I don't object terribly to the central part of weather forecasts. Mostly that can stay. What I want is variety, quantifiability, and accountability. For variety I'm thinking you can have your formal weather forecast that's your best science modeled team-based guesses. I like science! Then maybe you can have your two meteorologists get a little loose, intuitive and interpretive and not try and hedge their bets so much. Finally you can get a wide open, earth based guess from maybe a rotating hire, a witch or a homeless person or an outdoor explorer, someone for whom weather really means something. That's four forecasts right there. I think it gives a more appropriate variability to the weather forecast. Answering the "What's the weather supposed to be tomorrow" question with "It's going to be 92." is almost always a lie, whereas "They say it's going to be in the low nineties tomorrow but everyone's' intuition guesses keep going higher in a way that makes me trust the Witch's forecast of 102, so I'll be in the refrigerator if you need me." just feels more real.
Quantifiability here means just say it. "High of 94 after a cool morning, it won't rain til after dark at which point we'll get half an inch. Also your oak tree will be split asunder by a bolt of lightning." Your "50 percent chance of rain" or your "scattered thunderstorms" mean nothing to me. If you need to say "I don't think it will rain but bring an umbrella" fine, but you'll win no points from me.
Now that we have things in quantifiable form we're all set to be accountable and this is the element I am especially keen on. Compare these two forecasts:
"Tomorrow it will be 85. There will be afternoon thunderstorms."

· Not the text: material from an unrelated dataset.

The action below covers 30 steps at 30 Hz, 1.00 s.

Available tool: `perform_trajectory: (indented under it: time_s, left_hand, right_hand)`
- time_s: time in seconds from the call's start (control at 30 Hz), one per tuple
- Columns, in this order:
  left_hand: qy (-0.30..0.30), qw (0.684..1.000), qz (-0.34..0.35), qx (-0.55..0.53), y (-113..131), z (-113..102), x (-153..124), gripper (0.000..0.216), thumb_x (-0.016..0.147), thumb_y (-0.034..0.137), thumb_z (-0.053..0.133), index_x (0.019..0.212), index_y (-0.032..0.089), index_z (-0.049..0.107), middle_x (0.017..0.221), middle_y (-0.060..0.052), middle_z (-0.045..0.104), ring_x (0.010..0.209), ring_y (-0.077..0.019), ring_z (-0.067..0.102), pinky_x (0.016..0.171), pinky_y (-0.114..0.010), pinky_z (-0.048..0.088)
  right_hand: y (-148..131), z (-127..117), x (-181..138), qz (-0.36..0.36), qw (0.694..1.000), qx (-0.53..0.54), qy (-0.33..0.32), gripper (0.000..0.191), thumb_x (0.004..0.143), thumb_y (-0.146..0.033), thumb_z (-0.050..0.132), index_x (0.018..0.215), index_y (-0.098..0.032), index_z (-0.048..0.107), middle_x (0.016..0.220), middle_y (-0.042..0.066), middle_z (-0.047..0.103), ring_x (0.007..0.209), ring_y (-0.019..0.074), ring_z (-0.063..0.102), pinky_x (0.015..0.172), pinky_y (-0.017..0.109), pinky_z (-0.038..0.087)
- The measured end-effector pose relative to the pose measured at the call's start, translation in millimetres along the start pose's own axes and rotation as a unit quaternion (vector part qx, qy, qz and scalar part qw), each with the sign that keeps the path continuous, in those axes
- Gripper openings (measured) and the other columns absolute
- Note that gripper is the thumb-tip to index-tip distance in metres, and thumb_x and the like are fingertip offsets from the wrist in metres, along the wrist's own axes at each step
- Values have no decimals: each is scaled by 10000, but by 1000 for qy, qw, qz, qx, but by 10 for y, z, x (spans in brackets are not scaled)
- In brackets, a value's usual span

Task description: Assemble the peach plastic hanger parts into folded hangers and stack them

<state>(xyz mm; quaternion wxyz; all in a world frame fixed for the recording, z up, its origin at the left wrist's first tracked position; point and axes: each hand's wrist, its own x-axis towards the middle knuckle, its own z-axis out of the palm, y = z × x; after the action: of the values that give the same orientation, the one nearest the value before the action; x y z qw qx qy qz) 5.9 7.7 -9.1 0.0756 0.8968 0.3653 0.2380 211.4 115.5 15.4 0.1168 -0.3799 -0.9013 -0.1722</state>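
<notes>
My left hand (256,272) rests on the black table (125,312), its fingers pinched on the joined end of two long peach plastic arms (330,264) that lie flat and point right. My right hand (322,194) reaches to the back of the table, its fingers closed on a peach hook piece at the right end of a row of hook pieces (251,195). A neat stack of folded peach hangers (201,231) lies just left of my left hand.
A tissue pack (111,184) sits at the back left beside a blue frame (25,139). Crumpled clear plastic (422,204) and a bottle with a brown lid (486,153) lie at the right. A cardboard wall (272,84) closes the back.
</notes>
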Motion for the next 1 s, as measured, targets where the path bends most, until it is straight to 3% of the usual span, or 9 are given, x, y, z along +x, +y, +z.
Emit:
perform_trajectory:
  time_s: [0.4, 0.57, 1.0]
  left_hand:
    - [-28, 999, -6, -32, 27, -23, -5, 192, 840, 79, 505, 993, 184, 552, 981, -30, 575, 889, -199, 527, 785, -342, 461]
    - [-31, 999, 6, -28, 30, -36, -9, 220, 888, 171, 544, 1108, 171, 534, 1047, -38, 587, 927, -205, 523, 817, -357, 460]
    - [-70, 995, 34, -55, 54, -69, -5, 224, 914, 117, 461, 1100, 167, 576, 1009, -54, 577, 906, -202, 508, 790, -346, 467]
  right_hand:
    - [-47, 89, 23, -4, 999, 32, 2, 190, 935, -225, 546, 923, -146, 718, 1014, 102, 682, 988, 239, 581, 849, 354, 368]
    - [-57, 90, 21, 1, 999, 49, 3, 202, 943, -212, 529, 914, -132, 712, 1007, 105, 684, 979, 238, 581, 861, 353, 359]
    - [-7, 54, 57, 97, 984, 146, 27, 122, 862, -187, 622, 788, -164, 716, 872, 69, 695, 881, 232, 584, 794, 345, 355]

"Tomorrow it will be 85. There will be afternoon thunderstorms. In the last week though I have been wrong by an average of 11 degrees, and both times I predicted rain it failed to materialize. Still, I really think it's going to rain."
Last summer, a hot one, and I am not keen on hot summers, the forecasters spent about a month and a half under-shooting the temperatures, often dramatically. But with weather forecasting history is constantly erased, so the same obtuse confidence just sits there every day. Now, with the track record sitting in plain view, maybe all your scientific meteorologic models would keep spitting out the same stupid forecasts, but I think after a week of shame any forecaster would start aiming higher and higher on their guesses after they start having to appear as total failures on their own weather page. Having the homeless person be more accurate than you is not good for your career, but hiding from your own track record, while it tends to be publicly par for the course, is neither respectable nor helpful to those of us trying to decide on how thick a shirt we should wear.
And that's it for weather today. Wear a hat. Dress in layers. I have no idea what's going to happen.